The first part, changing the assembly version, is trivial:

ad.Modules[0].Runtime = TargetRuntime.Net_2_0

The second part is not much harder, but requires some extra setup: we need to know what version to change it to. This is potentially an impossible problem, because you don’t always know what types might be present, and any references that aren’t to framework assemblies could break. Right now, I’m just hardcoding everything, but it would be better to pull this  from whatever version of mscorlib.dll is being targeted.

{
    "mscorlib": (2,0,0,0),
    "System": (2,0,0,0),
    "System.Core": (3,5,0,0),
}

The next part of the process is changing the assembly a type belongs in. It’s not actually that hard to do in Mono.Cecil, it just takes a low of upfront knowledge about how things have moved around. In the .NET 2 version of IronPython, the DLR is in Microsoft.Scripting.Core; in .NET 4, it’s in System.Core. Successfully loading a generated assembly means changing the relevant types from System.Core to Microsoft.Scripting.Core. In some cases, the namespace has also changed; the expression trees are in System.Linq.Expressions in .NET 4 but in Microsoft.Scripting.Ast for .NET 2.

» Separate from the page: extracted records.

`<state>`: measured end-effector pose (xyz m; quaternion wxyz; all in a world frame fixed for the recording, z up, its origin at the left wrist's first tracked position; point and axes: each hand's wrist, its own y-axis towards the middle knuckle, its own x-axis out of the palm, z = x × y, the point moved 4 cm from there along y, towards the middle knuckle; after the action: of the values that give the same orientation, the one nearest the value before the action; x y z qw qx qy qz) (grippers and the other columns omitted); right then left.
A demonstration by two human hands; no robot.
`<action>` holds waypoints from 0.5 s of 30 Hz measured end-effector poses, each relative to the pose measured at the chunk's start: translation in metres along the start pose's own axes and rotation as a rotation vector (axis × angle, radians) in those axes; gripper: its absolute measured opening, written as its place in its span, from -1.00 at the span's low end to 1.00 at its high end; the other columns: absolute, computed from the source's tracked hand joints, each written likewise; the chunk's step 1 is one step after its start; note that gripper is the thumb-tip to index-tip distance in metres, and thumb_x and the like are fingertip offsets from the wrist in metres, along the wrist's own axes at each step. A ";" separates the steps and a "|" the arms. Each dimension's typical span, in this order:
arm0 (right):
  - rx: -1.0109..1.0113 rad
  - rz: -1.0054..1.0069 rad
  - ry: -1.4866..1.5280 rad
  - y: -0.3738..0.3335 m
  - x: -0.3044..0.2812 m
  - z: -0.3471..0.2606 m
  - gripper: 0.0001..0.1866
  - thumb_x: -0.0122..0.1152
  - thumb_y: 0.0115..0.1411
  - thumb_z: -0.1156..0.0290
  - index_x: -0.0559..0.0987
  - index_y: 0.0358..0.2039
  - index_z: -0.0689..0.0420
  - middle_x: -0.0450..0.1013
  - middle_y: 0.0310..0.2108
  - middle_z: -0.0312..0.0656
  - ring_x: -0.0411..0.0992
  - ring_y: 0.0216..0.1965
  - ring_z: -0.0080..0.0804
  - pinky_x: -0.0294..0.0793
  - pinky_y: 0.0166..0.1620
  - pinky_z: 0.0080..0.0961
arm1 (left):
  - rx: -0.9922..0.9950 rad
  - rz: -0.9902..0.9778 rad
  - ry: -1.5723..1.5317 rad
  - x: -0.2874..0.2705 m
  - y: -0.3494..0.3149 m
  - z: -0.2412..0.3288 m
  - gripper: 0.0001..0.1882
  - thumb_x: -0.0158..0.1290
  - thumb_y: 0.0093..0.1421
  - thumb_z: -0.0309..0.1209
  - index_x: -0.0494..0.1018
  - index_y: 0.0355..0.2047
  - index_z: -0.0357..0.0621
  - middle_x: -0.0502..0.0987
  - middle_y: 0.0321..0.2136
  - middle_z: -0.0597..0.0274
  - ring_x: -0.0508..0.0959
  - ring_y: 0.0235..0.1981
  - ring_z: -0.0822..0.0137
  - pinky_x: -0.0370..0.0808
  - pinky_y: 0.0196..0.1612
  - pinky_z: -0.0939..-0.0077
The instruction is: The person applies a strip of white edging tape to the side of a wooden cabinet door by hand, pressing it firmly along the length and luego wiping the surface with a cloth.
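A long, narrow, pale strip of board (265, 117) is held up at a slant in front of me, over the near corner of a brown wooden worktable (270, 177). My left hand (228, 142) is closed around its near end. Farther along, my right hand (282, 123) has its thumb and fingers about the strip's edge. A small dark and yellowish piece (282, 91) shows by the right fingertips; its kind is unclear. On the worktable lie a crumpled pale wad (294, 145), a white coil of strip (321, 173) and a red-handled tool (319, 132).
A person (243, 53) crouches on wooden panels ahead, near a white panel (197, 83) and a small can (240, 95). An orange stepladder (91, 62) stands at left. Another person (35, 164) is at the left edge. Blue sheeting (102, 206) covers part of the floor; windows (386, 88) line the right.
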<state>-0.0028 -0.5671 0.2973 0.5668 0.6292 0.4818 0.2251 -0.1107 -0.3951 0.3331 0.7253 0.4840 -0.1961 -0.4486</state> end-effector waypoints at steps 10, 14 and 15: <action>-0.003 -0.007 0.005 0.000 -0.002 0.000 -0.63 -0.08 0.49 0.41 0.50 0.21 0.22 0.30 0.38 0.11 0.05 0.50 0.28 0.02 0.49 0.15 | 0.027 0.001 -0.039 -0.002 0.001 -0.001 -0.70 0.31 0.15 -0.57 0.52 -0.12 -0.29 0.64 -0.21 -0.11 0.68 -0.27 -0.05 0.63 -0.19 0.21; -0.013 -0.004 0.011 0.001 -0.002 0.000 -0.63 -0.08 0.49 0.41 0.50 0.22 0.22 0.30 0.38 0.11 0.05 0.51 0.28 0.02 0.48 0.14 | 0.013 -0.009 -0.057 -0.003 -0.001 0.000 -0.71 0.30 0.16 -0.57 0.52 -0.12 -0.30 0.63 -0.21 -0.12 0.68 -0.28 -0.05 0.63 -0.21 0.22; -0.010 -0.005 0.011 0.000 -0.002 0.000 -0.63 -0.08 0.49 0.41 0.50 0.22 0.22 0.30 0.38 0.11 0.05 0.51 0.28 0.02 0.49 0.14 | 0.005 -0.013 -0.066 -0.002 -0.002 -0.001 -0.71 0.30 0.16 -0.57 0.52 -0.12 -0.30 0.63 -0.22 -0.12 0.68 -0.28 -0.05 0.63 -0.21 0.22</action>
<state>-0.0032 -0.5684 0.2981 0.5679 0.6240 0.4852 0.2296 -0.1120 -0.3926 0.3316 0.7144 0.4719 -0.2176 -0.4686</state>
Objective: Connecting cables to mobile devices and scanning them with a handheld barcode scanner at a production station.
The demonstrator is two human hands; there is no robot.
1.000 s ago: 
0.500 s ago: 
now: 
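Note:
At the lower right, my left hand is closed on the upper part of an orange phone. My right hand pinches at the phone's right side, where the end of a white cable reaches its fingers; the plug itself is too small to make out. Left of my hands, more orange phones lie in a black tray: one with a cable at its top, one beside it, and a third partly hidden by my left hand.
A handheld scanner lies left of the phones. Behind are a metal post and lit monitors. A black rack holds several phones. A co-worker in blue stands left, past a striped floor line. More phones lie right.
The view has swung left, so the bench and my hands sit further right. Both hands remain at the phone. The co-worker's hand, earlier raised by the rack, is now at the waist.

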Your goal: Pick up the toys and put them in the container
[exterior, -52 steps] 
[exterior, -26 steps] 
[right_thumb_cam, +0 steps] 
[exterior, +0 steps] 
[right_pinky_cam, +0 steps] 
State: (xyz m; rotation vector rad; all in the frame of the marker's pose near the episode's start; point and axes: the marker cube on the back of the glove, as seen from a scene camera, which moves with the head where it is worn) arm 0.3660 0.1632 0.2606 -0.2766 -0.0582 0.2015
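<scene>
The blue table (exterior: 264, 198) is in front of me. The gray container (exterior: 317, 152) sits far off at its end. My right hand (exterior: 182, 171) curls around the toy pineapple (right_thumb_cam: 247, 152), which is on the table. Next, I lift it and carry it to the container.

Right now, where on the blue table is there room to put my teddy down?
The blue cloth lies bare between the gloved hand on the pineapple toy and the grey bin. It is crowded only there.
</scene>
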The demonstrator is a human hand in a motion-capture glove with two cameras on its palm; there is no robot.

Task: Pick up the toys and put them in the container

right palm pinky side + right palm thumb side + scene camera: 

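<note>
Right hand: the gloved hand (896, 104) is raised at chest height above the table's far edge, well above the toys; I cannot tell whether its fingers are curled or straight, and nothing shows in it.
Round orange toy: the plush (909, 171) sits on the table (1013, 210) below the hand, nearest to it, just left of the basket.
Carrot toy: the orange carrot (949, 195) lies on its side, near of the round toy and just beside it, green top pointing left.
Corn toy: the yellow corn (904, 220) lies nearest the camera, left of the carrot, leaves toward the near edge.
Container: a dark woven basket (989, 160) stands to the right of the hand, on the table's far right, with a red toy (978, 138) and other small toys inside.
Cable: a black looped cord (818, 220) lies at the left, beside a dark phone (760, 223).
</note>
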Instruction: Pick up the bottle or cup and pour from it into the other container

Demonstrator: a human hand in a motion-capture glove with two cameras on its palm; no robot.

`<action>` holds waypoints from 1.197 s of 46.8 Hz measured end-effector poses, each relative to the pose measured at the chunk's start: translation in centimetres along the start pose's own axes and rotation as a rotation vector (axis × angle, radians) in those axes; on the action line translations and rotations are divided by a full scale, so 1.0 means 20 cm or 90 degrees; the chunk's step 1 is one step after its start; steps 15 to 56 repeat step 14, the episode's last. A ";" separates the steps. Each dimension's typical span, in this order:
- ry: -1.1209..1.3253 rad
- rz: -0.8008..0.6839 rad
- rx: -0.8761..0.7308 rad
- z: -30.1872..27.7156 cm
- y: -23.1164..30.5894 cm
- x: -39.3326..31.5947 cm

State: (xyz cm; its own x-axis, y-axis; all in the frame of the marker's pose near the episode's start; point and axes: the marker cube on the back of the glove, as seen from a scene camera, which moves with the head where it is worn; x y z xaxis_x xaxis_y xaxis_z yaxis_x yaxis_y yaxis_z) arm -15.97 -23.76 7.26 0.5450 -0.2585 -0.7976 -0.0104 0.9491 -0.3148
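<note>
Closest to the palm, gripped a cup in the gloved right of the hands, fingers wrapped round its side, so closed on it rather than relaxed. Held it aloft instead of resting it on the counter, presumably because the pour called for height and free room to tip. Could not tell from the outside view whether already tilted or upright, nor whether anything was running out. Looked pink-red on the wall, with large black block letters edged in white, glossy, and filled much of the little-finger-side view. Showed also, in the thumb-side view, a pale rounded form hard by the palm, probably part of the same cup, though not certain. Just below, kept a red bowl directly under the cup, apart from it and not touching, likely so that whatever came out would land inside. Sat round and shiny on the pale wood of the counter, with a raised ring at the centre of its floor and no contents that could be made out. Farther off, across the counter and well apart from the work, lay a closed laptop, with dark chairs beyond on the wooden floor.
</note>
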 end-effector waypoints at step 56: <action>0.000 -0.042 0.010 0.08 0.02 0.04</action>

The key here is to use Module.GetTypeReferences() to get all of the types an assembly references, and then change the Scope property to point to the new assembly and the Namespace property to the new namespace.

The final part (which is actually done first) is having to rewrite the IL code to replace any unsupported functions with ones that are. Thankfully, there is only one case of that so far: StrongBox<T>(), which exists in .NET 4 (and is used by LambdaExpression.CompileToMethod()) but does not exist in .NET 3.5. The paramaterless constructor call gets replaced by passing null to the constructor that takes an initial value, which is all the paramaterless one does. This is actually pretty straightforward:

strongbox_ctor_v2 = clr.GetClrType(StrongBox).MakeGenericType(Array[object]).GetConstructor((Array[object],))
strongbox_ctor_v4 = clr.GetClrType(StrongBox).MakeGenericType(Array[object]).GetConstructor(Type.EmptyTypes)

method = dcc.Methods[0]
il = method.Body.GetILProcessor()
instr = method.Body.Instructions[4] # This is specific to my use; YMMV
il.InsertBefore(instr, il.Create(OpCodes.Ldnull))
il.Replace(instr, 
    il.Create(OpCodes.Newobj, 
        method.Module.Import(strongbox_ctor_v2)))

There is one caveat here: because of how assembly references work, the IL rewriting should be done before the reference versions are changed, so that there are no stray references to 4.0 assemblies.

Next Steps

This is all just a proof of concept; there’s a few more things to do to make it usable. For example, it needs to be able to look at a set of references and work out which types moved where based on that (this is really important for Windows 8, which moved everything, it seems). Still, the approach seems promising; hopefully there aren’t anymore landmines to deal with.